61,2013,107537,93389.7
62,2014,121007,106883.3
63,2015,134110,120884.7
64,2016,150834,135317.0


## 4. What are the 5 most popular colors used in Lego parts?

To answer this question, we need to perform a series of joins between 'inventory_parts' and 'colors' tables.

In [12]:
SELECT colors.name AS color, COUNT(inventory_parts.part_num) AS parts
FROM inventory_parts
INNER JOIN colors
ON inventory_parts.color_id = colors.id
GROUP BY colors.name
ORDER BY parts DESC
LIMIT 5;

Unnamed: 0,color,parts
0,Black,115085
1,White,66536
2,Light Bluish Gray,55302
3,Red,50213
4,Dark Bluish Gray,43907


We can observe that dark and gray colors predominate, with a wide advantage on the part of the black color.

## 5. What proportion of Lego parts are transparent?

First we will generate a selection, then answer the question using python.

In [20]:
WITH transparent_parts AS (
    SELECT COUNT(DISTINCT inventory_parts.part_num) AS transparent_parts
    FROM inventory_parts
    INNER JOIN colors 
    ON inventory_parts.color_id = colors.id
    WHERE colors.is_trans = True),
    
all_parts AS (
    SELECT COUNT(DISTINCT part_num)::float AS all_parts
    FROM inventory_parts)
    
SELECT (transparent_parts/all_parts) AS proportion_transparent_parts
FROM transparent_parts, all_parts;

Unnamed: 0,proportion_transparent_parts
0,0.062949


The **proportion of Lego parts that are transparent** is ~6%.

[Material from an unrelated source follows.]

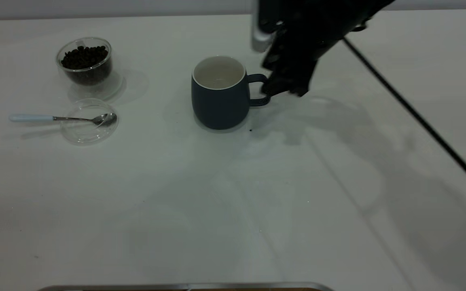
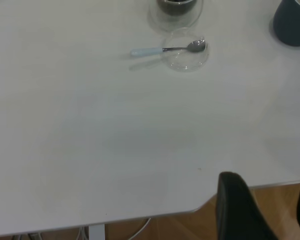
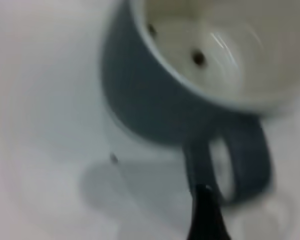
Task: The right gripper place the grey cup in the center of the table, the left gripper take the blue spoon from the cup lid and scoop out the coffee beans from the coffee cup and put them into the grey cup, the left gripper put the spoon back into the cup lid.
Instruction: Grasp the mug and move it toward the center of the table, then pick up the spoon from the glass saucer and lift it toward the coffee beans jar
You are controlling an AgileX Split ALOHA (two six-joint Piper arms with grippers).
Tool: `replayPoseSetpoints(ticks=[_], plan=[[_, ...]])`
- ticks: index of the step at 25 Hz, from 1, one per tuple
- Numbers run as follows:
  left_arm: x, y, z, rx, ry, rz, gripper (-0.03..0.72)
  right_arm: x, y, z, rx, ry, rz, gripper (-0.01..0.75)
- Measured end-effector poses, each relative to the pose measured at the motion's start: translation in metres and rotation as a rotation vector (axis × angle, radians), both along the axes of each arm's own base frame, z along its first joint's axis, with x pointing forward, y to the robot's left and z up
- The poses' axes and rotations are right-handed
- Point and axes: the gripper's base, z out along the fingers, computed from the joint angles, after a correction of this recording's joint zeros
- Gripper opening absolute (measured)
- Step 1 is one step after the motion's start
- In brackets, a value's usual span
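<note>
placing step: right gripper [image 1: 271,91] at grey cup [image 1: 221,97] handle, finger state unclear. next, blue spoon [image 1: 61,118] left of cup.

Dark blue-grey grey cup [image 1: 220,106], off-white inside. Clear glass coffee cup [image 1: 86,64] around near-black coffee beans [image 1: 84,56]. Transparent, colourless cup lid [image 1: 89,122]. Blue spoon [image 1: 61,118]: pale light-blue handle, shiny silver bowl and neck. Plain matte white desk [image 1: 200,202], a few tiny dark specks. Black right pincer [image 1: 283,87]. Black left pincer [image 2: 262,212]. Brown wood-toned floor [image 2: 200,225] past desk edge.
</note>
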Motion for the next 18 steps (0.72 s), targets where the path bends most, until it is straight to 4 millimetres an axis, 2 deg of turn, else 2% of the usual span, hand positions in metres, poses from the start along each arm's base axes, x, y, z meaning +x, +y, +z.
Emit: replayPoseSetpoints(ticks=[3,6,8,9,11,12,14,15,18], plan=[[0.000,0.000,0.000,0.000,0.000,0.000,0.361,0.004,-0.022,0.024,0.015,0.065,-0.055,0.532],[0.000,0.000,0.000,0.000,0.000,0.000,0.361,-0.003,-0.031,0.073,0.046,0.176,-0.110,0.532],[0.000,0.000,0.000,0.000,0.000,0.000,0.361,-0.016,-0.034,0.121,0.069,0.272,-0.214,0.532],[0.000,0.000,0.000,0.000,0.000,0.000,0.361,-0.024,-0.036,0.143,0.089,0.339,-0.304,0.532],[0.000,0.000,0.000,0.000,0.000,0.000,0.361,-0.044,-0.046,0.201,0.112,0.379,-0.509,0.532],[0.000,0.000,0.000,0.000,0.000,0.000,0.361,-0.054,-0.052,0.222,0.129,0.427,-0.657,0.532],[0.000,0.000,0.000,0.000,0.000,0.000,0.361,-0.076,-0.068,0.264,0.117,0.391,-0.839,0.532],[0.000,0.000,0.000,0.000,0.000,0.000,0.361,-0.091,-0.079,0.280,0.101,0.377,-0.949,0.532],[0.000,0.000,0.000,0.000,0.000,0.000,0.361,-0.140,-0.110,0.311,0.029,0.272,-1.127,0.532]])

## 6. What are the 5 rarest lego bricks?

To determine the rarity of a Lego block, I will try to analyze those pieces that are low in inventory. Low inventory is not the only way to classify a part as rare, exotic names being another possible way. But here I must make an assumption.

In [8]:
SELECT parts.name, COUNT(DISTINCT inventory_parts.part_num) AS parts
FROM parts
INNER JOIN inventory_parts
USING (part_num)
WHERE parts.name LIKE 'Brick%'
GROUP BY parts.name
ORDER BY parts
LIMIT 5;

Unnamed: 0,name,parts
0,Brick 10 x 20 with Bottom Tubes in single row ...,1
1,Brick 10 x 20 with Bottom Tubes in single row ...,1
2,"Brick 10 x 20 without Bottom Tubes, with '+' C...",1
3,"Brick 10 x 20 without Bottom Tubes, with '+' C...",1
4,"Brick 10 x 10 without Bottom Tubes, with '+' C...",1


## 7.     Summarize your findings.

### 1. The average number of sets released per year is 176, considering the entire time period from 1950 to 2017. However, when analyzing the number of sets released per year, we see a strong increase in recent years. Therefore, we have proposed a moving average as an alternative to answer the question posed.

### 2. The average number of parts per year (considering the entire period analyzed) is 28,698. However, by the same reasoning, the calculation of the moving average has also been proposed.

### 4. The most popular colors in this dataset are:
- Black;
- White;
- Light Bluish Gray;
- Red; and 
- Dark Bluish Gray.

### 5. The proportion of Lego parts that are transparent is ~6%.

### 6. To determine the rarity of a Lego block, I tried to analyze those pieces that were low in inventory. Low inventory was not the only way to classify a part as rare, exotic names being another possible way. But there I had to make an assumption.